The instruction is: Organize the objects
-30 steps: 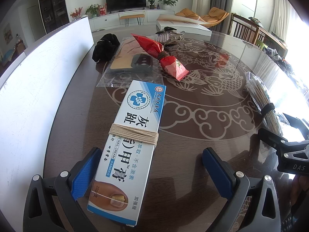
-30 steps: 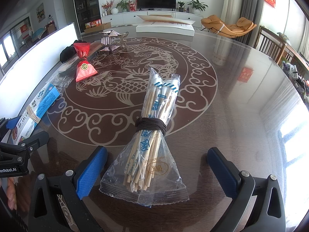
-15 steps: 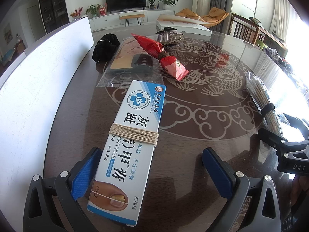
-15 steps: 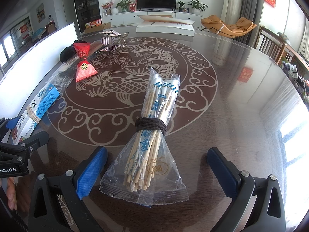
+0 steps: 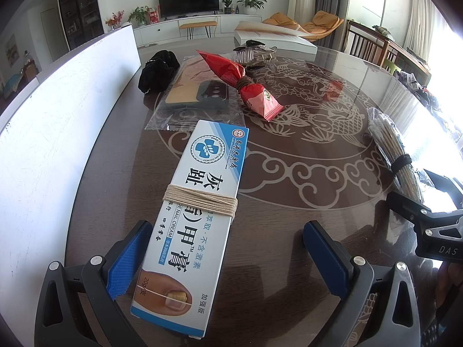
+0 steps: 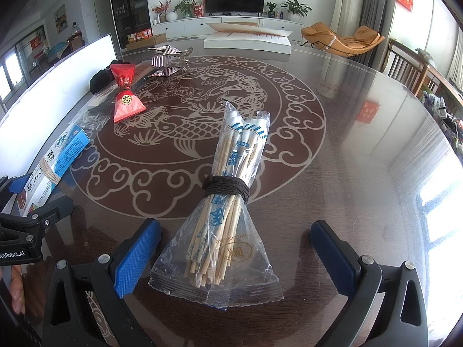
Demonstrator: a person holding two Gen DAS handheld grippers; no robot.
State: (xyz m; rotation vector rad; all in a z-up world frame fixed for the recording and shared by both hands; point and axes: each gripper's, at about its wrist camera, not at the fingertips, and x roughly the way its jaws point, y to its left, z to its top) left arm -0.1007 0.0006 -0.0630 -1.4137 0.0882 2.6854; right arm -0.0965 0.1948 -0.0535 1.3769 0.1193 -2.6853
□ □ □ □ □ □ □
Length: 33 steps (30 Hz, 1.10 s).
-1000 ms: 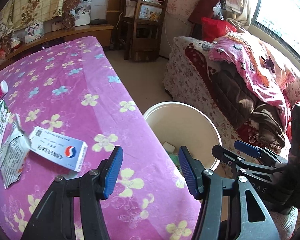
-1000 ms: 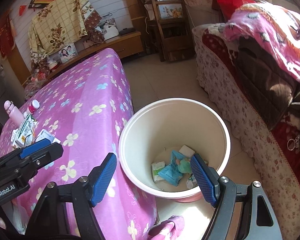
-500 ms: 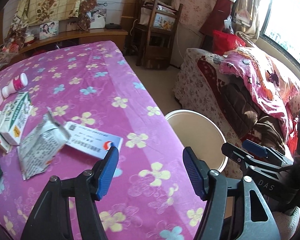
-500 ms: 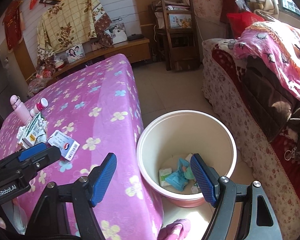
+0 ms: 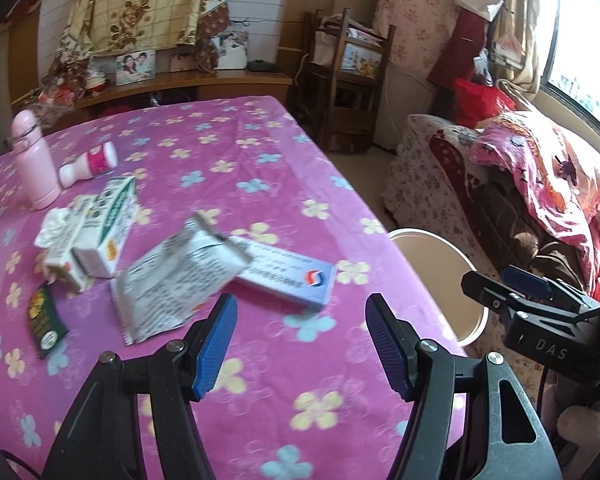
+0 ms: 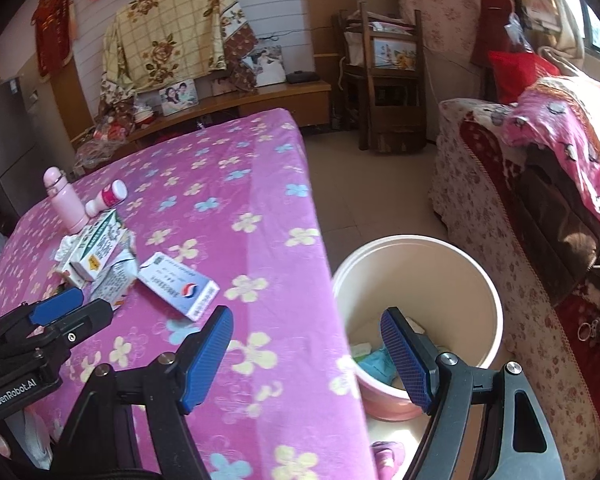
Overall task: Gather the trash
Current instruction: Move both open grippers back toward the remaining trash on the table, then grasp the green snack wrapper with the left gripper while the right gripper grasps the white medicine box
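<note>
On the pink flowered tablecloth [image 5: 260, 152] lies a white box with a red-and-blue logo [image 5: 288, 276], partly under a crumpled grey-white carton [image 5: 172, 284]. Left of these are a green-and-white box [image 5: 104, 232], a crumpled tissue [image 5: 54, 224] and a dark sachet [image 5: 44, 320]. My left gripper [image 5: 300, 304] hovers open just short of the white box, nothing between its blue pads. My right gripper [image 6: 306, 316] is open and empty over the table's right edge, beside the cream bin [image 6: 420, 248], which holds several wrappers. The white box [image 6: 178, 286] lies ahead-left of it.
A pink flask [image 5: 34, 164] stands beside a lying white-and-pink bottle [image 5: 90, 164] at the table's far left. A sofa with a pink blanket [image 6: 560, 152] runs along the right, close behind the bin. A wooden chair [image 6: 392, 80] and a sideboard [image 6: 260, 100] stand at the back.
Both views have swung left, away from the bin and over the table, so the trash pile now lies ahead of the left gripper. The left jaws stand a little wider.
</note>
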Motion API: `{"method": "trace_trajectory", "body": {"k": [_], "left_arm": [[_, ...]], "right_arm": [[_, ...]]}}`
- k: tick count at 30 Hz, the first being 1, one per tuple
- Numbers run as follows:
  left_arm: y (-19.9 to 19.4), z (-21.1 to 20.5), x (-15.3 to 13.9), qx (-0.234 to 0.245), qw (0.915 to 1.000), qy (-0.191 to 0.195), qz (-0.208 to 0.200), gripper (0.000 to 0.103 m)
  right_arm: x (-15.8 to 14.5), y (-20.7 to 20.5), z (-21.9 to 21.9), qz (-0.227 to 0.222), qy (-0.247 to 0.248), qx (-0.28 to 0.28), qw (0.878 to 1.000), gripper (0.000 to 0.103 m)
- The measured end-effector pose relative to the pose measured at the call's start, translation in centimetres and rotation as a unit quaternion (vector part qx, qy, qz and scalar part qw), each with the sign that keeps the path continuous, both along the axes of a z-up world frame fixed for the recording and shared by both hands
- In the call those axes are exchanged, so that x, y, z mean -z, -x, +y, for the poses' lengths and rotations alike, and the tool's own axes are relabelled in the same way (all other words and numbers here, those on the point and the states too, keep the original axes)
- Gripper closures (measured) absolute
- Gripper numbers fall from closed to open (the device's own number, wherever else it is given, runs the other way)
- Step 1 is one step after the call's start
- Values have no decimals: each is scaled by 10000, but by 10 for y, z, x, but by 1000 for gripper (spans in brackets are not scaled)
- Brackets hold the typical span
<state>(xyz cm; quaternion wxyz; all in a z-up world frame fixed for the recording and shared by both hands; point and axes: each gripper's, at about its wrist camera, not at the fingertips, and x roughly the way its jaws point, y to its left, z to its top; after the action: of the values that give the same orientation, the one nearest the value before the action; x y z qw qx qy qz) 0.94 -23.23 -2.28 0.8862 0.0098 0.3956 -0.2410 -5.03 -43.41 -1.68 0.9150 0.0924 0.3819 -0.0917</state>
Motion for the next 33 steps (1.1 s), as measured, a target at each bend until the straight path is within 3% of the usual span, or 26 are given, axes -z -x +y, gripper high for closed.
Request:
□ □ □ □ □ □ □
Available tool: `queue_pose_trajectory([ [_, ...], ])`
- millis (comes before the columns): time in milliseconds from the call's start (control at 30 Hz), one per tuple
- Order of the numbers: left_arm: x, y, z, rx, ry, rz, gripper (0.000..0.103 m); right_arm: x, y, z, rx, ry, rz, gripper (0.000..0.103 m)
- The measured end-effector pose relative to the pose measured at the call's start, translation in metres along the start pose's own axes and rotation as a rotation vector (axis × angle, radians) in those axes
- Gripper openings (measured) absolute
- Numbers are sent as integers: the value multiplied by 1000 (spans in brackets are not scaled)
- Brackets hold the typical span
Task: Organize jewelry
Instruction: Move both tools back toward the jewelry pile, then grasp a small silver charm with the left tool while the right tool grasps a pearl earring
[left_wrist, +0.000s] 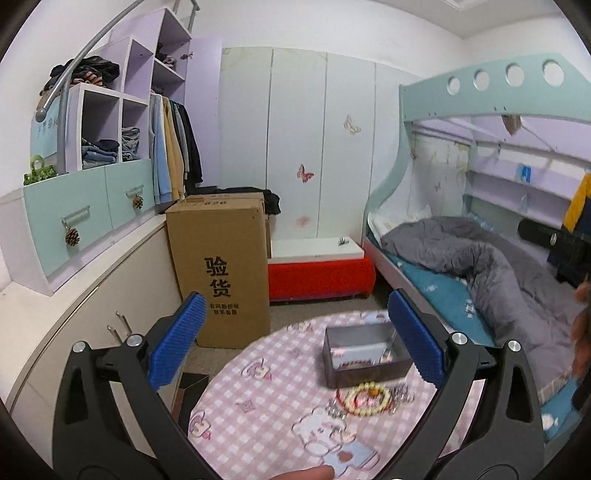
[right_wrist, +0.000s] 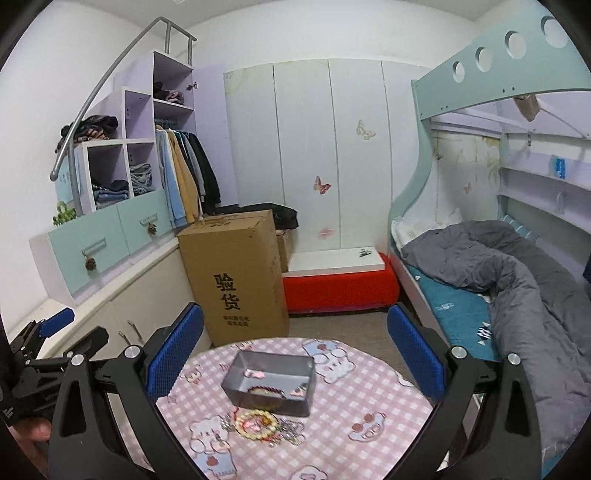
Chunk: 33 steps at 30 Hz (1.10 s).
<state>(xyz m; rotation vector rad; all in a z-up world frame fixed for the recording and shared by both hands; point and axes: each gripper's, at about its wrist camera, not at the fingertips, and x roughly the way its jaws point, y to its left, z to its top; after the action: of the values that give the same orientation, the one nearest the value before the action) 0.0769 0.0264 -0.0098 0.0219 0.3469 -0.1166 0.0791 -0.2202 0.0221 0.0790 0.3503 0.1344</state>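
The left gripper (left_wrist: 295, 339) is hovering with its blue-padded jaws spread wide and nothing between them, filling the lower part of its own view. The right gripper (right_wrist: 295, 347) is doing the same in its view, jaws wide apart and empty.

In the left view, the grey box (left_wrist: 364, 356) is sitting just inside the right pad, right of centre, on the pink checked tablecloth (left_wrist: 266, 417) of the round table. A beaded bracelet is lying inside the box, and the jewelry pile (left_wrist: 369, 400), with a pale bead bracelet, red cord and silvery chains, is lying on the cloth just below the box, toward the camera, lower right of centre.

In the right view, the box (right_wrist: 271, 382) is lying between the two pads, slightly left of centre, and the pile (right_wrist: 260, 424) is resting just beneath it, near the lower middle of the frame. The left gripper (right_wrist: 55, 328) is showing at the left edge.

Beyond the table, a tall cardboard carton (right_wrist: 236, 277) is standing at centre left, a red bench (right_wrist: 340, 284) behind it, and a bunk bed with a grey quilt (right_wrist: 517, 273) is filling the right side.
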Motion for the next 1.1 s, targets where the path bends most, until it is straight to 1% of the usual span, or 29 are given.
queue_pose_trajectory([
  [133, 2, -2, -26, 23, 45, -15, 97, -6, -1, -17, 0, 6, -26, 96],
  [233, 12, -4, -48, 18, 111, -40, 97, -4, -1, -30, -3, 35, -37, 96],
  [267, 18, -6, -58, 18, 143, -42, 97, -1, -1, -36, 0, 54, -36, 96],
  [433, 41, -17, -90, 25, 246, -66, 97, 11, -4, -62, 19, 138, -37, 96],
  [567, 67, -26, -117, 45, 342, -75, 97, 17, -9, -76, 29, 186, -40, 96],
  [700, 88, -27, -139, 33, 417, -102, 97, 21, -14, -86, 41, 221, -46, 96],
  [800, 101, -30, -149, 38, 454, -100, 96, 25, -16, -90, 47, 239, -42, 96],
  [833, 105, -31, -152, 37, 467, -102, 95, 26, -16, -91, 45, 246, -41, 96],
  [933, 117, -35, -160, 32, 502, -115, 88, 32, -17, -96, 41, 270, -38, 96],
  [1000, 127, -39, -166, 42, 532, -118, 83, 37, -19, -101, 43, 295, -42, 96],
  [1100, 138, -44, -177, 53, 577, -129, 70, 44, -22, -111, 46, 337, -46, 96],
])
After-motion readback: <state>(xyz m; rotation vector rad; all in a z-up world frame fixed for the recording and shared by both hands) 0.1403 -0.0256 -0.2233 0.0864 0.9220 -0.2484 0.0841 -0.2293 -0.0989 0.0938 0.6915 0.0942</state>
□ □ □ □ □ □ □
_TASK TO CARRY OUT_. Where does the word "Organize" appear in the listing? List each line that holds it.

_OUTPUT FOR THIS EXERCISE_.
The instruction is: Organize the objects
Task: Organize jewelry

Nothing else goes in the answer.